_Data for this task_.
%%

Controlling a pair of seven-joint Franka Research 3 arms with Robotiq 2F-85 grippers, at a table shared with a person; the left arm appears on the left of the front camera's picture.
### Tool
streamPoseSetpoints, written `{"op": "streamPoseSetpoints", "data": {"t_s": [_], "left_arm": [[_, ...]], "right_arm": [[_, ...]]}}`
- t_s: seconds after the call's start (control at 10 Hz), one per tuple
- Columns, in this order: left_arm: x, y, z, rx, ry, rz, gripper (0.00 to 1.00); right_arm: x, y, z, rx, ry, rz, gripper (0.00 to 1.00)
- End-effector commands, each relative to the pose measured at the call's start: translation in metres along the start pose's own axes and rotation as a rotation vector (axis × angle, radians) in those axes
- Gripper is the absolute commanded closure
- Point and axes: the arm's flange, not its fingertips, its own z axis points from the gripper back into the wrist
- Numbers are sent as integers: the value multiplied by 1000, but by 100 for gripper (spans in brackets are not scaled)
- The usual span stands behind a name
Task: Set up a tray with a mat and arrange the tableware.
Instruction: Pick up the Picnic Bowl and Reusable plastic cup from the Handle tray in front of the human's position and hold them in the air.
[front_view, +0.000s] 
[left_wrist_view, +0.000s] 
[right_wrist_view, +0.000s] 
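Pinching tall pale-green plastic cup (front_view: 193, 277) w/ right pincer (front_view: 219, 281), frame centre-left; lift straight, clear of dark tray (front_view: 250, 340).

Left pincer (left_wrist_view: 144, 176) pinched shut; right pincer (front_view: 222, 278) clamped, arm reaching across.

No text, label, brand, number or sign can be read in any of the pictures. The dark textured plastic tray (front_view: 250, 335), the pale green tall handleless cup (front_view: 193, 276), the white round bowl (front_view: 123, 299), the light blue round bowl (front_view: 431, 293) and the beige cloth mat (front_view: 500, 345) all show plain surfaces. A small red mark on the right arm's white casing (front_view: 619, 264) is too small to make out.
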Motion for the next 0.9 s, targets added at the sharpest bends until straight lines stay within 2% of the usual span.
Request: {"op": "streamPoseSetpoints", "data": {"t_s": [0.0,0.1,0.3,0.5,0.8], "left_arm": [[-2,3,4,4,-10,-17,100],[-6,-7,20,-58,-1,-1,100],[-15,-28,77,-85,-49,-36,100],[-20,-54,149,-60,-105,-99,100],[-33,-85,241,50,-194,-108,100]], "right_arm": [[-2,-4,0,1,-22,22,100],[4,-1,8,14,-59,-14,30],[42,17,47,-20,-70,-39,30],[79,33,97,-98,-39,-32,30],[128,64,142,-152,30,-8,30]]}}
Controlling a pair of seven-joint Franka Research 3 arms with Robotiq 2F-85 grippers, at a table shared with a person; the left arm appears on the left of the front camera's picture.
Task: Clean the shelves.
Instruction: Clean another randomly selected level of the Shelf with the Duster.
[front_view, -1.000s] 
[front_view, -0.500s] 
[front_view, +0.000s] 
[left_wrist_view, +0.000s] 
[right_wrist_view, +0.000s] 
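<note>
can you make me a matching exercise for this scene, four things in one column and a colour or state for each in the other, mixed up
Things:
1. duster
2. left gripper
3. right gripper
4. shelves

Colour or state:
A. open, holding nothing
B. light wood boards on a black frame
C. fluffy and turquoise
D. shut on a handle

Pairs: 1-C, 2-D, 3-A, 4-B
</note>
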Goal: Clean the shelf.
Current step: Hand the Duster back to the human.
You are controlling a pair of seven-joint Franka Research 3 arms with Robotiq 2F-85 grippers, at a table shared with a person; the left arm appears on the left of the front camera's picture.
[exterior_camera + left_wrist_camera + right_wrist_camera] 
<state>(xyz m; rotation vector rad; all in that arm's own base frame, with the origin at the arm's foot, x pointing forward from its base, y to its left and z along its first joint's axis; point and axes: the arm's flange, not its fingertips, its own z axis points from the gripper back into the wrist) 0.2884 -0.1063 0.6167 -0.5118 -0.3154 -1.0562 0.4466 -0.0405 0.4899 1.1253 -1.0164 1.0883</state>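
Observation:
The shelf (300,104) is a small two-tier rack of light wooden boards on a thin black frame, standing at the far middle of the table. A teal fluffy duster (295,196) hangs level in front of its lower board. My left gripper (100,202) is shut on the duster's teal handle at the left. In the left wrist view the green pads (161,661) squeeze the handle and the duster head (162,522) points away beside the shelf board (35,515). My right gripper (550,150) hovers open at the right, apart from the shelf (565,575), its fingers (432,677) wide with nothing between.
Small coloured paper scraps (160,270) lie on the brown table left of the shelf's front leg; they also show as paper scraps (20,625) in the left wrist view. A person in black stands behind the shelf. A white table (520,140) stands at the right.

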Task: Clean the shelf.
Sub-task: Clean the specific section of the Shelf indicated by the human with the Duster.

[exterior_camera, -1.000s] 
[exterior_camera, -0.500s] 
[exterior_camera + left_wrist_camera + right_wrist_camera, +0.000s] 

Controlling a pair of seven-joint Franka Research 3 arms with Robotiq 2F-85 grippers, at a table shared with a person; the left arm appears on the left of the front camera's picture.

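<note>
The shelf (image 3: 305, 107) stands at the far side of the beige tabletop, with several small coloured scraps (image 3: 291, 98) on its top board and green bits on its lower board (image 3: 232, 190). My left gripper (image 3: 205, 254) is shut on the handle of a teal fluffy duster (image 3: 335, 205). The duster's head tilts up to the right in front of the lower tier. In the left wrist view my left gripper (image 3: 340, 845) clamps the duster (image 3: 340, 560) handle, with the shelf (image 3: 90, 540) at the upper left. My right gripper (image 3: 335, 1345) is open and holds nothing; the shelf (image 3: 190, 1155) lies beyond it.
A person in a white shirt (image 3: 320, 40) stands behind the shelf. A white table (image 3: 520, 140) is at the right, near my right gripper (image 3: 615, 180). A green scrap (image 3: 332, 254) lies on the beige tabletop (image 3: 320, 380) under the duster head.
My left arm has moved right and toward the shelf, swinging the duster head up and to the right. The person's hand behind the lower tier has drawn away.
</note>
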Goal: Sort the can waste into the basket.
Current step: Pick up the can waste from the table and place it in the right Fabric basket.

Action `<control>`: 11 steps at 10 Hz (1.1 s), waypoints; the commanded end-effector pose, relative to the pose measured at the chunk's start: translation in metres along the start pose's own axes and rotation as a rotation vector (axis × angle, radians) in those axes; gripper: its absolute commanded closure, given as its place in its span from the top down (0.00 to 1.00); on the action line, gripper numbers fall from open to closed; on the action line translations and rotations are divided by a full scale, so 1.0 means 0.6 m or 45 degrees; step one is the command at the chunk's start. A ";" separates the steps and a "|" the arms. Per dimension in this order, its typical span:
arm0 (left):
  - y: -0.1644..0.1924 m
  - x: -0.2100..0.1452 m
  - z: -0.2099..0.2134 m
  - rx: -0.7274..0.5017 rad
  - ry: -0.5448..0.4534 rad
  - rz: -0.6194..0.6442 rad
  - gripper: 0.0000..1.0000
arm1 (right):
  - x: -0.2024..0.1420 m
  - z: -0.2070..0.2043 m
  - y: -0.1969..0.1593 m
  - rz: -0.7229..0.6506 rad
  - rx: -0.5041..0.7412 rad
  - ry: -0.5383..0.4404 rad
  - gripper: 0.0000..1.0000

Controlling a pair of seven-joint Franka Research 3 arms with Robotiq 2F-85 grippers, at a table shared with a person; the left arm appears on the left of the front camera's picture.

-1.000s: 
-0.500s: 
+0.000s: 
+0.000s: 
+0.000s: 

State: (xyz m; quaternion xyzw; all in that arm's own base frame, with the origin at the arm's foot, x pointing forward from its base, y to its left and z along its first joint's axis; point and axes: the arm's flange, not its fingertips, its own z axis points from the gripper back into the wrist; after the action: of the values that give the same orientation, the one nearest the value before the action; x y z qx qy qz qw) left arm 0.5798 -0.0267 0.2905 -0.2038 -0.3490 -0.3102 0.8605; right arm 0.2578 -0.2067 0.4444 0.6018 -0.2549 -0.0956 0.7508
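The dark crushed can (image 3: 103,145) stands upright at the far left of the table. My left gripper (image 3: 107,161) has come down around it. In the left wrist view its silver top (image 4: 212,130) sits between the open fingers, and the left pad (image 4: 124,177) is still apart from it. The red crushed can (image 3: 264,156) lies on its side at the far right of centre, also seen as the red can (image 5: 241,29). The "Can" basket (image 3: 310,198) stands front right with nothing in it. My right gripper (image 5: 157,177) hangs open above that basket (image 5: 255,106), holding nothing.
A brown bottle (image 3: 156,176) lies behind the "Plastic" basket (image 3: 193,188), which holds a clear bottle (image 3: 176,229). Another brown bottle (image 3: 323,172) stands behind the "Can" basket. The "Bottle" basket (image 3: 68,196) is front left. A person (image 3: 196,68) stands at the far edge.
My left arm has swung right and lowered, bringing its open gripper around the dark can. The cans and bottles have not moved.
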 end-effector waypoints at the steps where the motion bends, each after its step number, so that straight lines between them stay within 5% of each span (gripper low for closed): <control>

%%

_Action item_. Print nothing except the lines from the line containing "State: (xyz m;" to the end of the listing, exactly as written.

_Output of the exercise_.
State: (xyz m; quaternion xyzw; all in that arm's own base frame, with the origin at the arm's foot, x pointing forward from its base, y to its left and z along its first joint's axis; point and axes: the arm's flange, not its fingertips, its own z axis points from the gripper back into the wrist; after the action: of the values that give the same orientation, the one nearest the value before the action; x y z qx qy qz qw) left arm 0.5798 -0.0267 0.2905 -0.2038 -0.3490 -0.3102 0.8605; right arm 0.2578 -0.2067 0.4444 0.6018 -0.2549 -0.0956 0.7508
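The dark crushed can (image 3: 103,145) stands upright at the far left of the table. My left gripper (image 3: 107,161) has come down around it. In the left wrist view its silver top (image 4: 212,130) sits between the open fingers, and the left pad (image 4: 124,177) is still apart from it. The red crushed can (image 3: 264,156) lies on its side at the far right of centre, also seen as the red can (image 5: 241,29). The "Can" basket (image 3: 310,198) stands front right with nothing in it. My right gripper (image 5: 157,177) hangs open above that basket (image 5: 255,106), holding nothing.
A brown bottle (image 3: 156,176) lies behind the "Plastic" basket (image 3: 193,188), which holds a clear bottle (image 3: 176,229). Another brown bottle (image 3: 323,172) stands behind the "Can" basket. The "Bottle" basket (image 3: 68,196) is front left. A person (image 3: 196,68) stands at the far edge.
My left arm has swung right and lowered, bringing its open gripper around the dark can. The cans and bottles have not moved.
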 end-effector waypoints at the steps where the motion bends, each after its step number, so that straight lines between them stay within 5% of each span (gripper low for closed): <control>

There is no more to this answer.